I decided to look into the bible. I read chapters at random and a funny thing happened. I enjoyed it. In fact, I loved it. I saw so much truth in the scriptures, so much wisdom that I had assumed could not be there. And the more I read about Jesus, the more open my heart became. I felt respect and above all love toward Christians. I saw how passionate so many Christians are about adoption and orphan care. I saw how hard they strived to serve others. These were things that had been growing in my heart at the same time as I began reading the bible. Through my reading, I became more and more interested in service, more and more interested in loving my neighbor.

Last fall, I knew I had to act. I could no longer suppress my love for the world, for all of creation. I could no longer sit back and watch so many people live in poverty while I lived a comfortable life. I didn't really think I was capable of changing the world but I decided it didn't matter. It didn't matter if what I did for others wasn't good enough, it didn't matter if I wasn't good enough, I had to act anyway. I had to just begin.

I joined a non-profit organization in my town that does service in Tanzania, I joined a volunteer club so I could help with local community service projects and I began sponsoring a child in Ethiopia. I began to realize that this wasn't just a phase. Service was something I wanted to dedicate myself to for the rest of my life.

 Then one day when I was looking in my Facebook news feed I saw that my friend's mother had posted about a trip to Swaziland some members of her church were taking. I looked at their website and read about what they had done on previous trips and I was inspired by their work. But, I felt something stronger than inspiration. I felt a giant push. I felt like this trip was one I had to take.

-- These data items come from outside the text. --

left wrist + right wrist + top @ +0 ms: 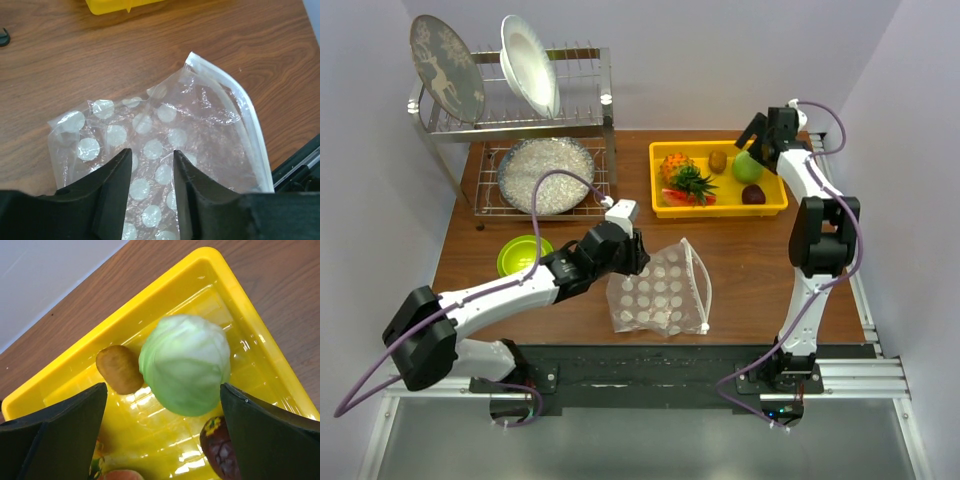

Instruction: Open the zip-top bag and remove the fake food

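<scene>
Visibly crinkled zip-top bag [658, 292], white dots

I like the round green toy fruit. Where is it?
In the top view, the round green toy fruit is in the yellow plastic tray, right side, beside the brown kiwi.

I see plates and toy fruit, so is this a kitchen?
Likely a pretend kitchen for robot practice: a dish rack, a yellow tray of toy fruit, robot arms bolted to the table.

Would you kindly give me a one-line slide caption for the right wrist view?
Open right gripper hovering over the yellow tray, a green fruit, kiwi and dark fruit below.
</scene>
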Controlling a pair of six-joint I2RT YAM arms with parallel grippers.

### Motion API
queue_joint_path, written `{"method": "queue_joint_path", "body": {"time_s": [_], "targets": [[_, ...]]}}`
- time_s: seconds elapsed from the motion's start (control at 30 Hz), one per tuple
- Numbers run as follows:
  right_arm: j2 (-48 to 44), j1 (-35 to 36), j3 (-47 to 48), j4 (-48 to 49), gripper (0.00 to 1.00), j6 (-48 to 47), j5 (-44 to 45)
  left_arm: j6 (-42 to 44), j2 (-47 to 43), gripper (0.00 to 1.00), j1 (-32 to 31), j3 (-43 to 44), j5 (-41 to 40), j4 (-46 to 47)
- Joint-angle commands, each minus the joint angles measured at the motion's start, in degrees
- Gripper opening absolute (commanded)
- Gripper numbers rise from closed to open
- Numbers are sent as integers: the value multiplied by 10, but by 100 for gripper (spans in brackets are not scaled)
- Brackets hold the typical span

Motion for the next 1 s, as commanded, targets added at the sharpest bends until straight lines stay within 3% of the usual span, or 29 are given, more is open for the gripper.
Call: {"method": "queue_joint_path", "body": {"time_s": [0.0,0.07,0.1,0.17,0.2,0.3,0.43,0.63,0.97], "targets": [[-73,-1,15,-49,98,-8,6,21,-36,51,15,28,10,-1],[-126,4,-17,-49,99,0,-2,26,-46,57,24,27,20,-3],[-145,7,-60,-42,98,1,-8,28,-50,68,26,27,23,-3],[-219,20,-111,-34,98,4,-17,33,-59,77,32,27,29,-4],[-250,27,-162,-32,98,4,-20,33,-62,92,32,28,30,-7],[-366,68,-275,-22,98,-3,-22,32,-67,100,36,31,31,-15],[-516,134,-417,-7,99,6,-48,14,-68,100,36,28,8,-30],[-693,143,-582,-20,98,36,-102,2,-82,100,35,-1,-7,-11],[-757,142,-628,-55,98,21,-89,24,-102,100,35,-35,-23,23]]}}
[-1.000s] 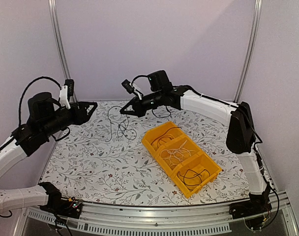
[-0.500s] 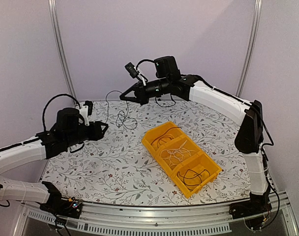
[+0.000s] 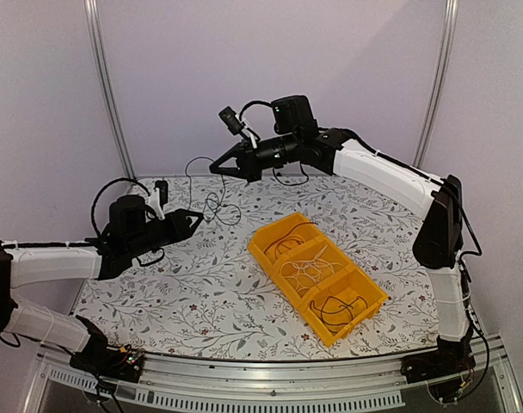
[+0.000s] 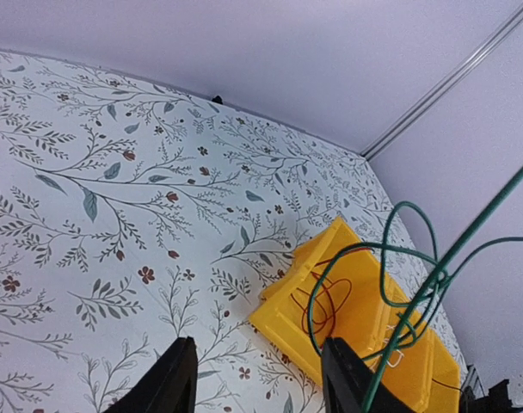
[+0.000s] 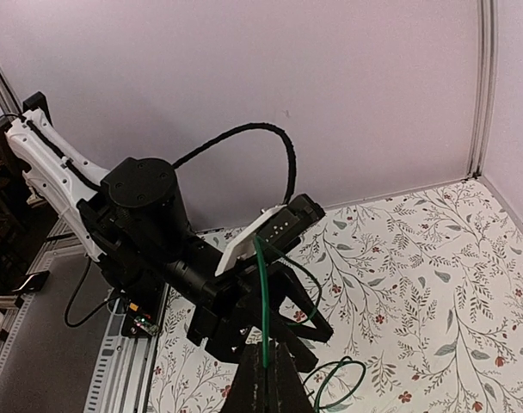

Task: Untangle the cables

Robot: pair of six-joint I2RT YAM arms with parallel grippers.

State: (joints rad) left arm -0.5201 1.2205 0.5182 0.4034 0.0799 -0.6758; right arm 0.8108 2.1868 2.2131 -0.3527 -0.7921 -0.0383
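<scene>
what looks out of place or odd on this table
One green cable hangs in tangled loops in mid-air, pinched in the right gripper above the table, while the other cables lie coiled inside the yellow bin.

Yellow three-compartment tray (image 3: 358, 324) lying diagonally, floral-patterned worktop (image 3: 184, 292) beneath it and stretching well to its left, plain lilac wall (image 3: 356, 69) behind the tray, slim metal post (image 3: 107, 95) far back-left of it, slotted grey rail (image 3: 270, 387) in front.

you are working in a robot lab cell: pale walls (image 3: 330, 69) and aluminium rails (image 3: 106, 86) are enclosing the floral desk (image 3: 201, 288).
</scene>
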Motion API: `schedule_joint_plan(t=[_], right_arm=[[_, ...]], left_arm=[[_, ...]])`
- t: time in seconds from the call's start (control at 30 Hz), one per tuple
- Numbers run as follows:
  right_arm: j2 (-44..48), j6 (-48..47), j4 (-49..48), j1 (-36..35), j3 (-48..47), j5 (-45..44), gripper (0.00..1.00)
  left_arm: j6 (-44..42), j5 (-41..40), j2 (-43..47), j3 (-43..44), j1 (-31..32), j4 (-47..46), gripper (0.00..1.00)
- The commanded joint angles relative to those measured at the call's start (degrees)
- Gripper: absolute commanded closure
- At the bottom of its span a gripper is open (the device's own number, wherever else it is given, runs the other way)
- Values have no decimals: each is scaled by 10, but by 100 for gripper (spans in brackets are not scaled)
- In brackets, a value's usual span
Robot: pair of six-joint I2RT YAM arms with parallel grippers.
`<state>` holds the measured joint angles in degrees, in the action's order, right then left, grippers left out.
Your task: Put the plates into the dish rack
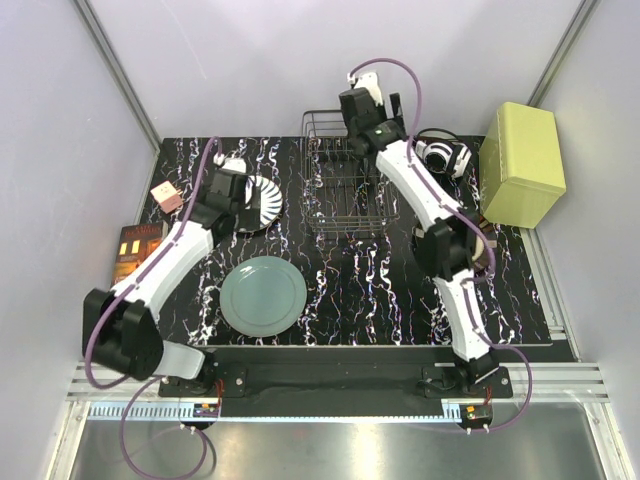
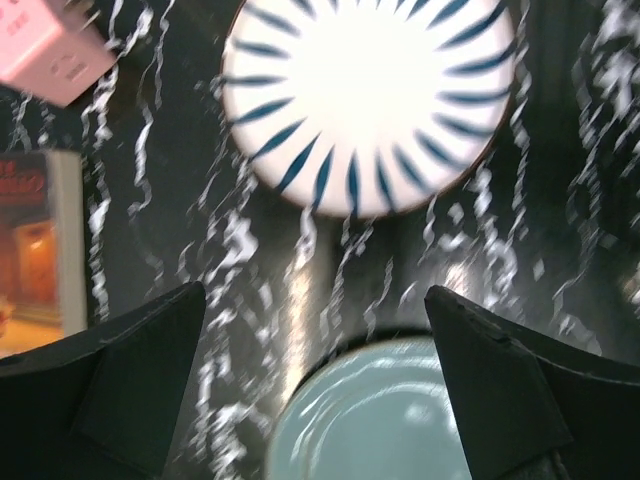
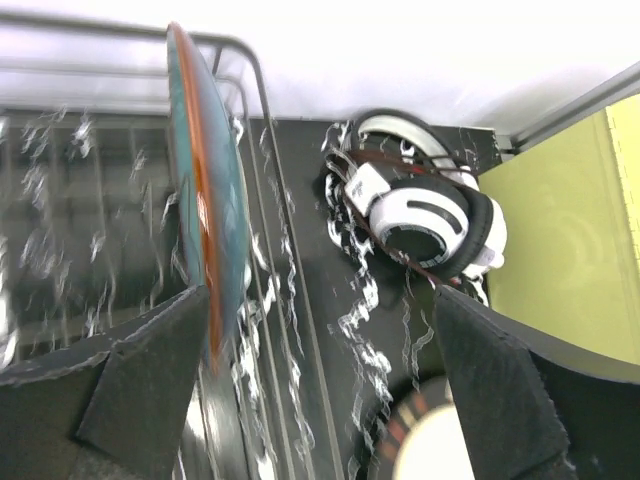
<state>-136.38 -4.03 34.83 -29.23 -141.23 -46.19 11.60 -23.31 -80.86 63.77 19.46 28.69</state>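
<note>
The table [image 1: 380, 290] is black with white marbled streaks, glossy enough to catch the light; pale walls [image 1: 200, 70] close it in on three sides, with slanting metal posts [image 1: 115, 65] at the far corners; a brushed steel ledge [image 1: 350, 450] runs along the near edge below the arm bases.

The rack [image 1: 340, 185] stands at the far middle of the table; the right gripper [image 3: 320, 295] hovers over its far right part, fingers wide apart and clamped on nothing; the rimmed plate [image 3: 205, 200], teal with a brown edge, stands on edge in the rack just beside one finger, and I cannot tell whether they touch.

The left gripper [image 2: 315, 300] hangs over the left of the table, also spread wide and empty; the striped plate [image 2: 365, 100] lies flat beyond it; the teal plate [image 1: 263, 296] lies flat nearer the bases, apart from the striped one.

The cream plate [image 3: 425, 450] lies right of the rack, partly hidden under the right arm; headphones [image 3: 430, 210] sit beyond it, near a yellow-green box [image 1: 522, 165] at the far right edge.

A pink cube [image 1: 165, 197] and a book [image 1: 135, 250] lie at the left edge.
</note>
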Motion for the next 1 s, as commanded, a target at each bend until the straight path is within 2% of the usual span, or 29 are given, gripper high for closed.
schedule_joint_plan(t=[0.0,0.03,0.07,0.1,0.2,0.27,0.33,0.37,0.47,0.5,0.63,0.7,0.83,0.87,0.97], right_arm=[[176,35,112,-11,47,188,0],[196,36,164,-9,81,270,0],[237,32,179,-7,107,444,0],[256,32,188,-8,137,527,0],[324,87,177,-8,276,694,0],[359,140,149,-9,381,753,0],[380,172,106,-7,473,783,0],[397,183,87,-6,502,804,0],[409,217,18,-6,583,832,0],[410,244,2,-6,601,835,1],[422,303,-124,-6,724,870,5],[427,349,-173,-6,770,883,8],[421,436,-343,-19,902,893,9],[417,456,-373,-23,916,891,9],[393,476,-426,-42,938,887,9]], left_arm=[[-103,107,54,5,-24,93,1],[-112,142,56,15,-39,129,1],[-133,161,59,21,-41,147,1],[-170,208,63,24,-44,162,1],[-215,264,67,28,-60,225,1],[-221,307,62,25,-99,268,1],[-218,356,52,10,-151,288,1],[-214,415,44,7,-165,293,1],[-139,462,-3,-17,-215,273,1],[-95,467,-24,-29,-228,248,1],[-44,470,-24,-75,-234,165,2],[-8,485,-17,-115,-236,124,5],[57,476,-10,-174,-239,76,13],[77,466,-4,-186,-239,70,17],[99,454,6,-221,-244,60,18]])
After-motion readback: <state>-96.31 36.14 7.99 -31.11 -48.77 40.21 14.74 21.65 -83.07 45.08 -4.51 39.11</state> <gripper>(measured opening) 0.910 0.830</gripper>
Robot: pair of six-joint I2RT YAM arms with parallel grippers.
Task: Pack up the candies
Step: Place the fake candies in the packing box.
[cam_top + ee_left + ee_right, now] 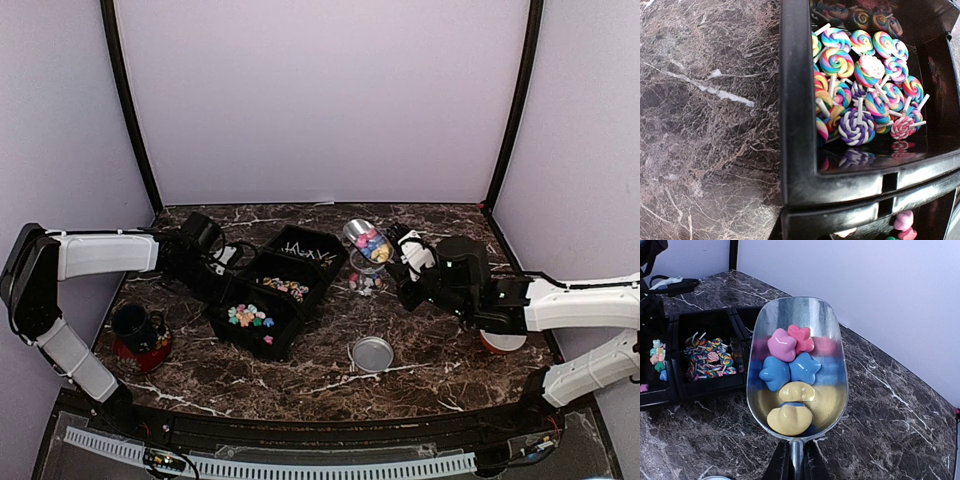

I knew I loved Jesus, I knew I wanted to understand Him, but I hadn't become a Christian. Why then, did I feel so strongly about this trip? This was a Christian mission trip. There were a million secular service trips to Africa out there and yet I couldn't shake the desire to go on this one. 

I know it isn't some weird fluke that I feel this overwhelming call to go on this trip to Swaziland. I know it isn't some kind of accident that I sponsor a child through a Christian organization. I know it isn't by chance that the first friends who joyously helped me with fundraising and continue to put efforts toward getting me to Swaziland now, are my two Christian friends. 

It is because of their light. It is the source of that light within my friends that is drawing me in. I want to understand it. I want to understand Christianity. I want to open my heart to the people I judged so harshly and give to the world with them in love. I want to know the God I have always been one step away from.

I know that this trip will change me beyond any expectation. I am already amazed by my experiences. Never in my life have I had so many people expressing their support, encouragement, and respect for my desire to do something. I never could have guessed that I'd be getting so many of these expressions from people I had never met in my life, people who didn't know the journey I had taken to get to this point but saw that I too was responding to Jesus's call for us to love one another.

I am faithful that this trip will happen, but not just because my desire is so strong. If I make it to Swaziland this summer to serve along with Christians who have responded to the same call to care for orphans and serve the world, it will be because of the people who showed love to me. It will be because of the people who knew of my imperfections and shortcomings but also of my potential. But, I guess in the end, this isn't even really about me. This is about the world, about change, about God.

If you have read this far, thank you. I hope you fully understand how non-accidental my choice to go on Christian mission trip is. I am not going on this trip with the attitude of just tolerating the Christian nature of it but to understand it. I chose a Christian mission trip on purpose to learn about the people I judged so harshly. I chose this trip as a way to learn about Jesus through service, completely on purpose and while I don't know exaclty how I will feel after I return, I know that in one way or another, this trip will be transformative.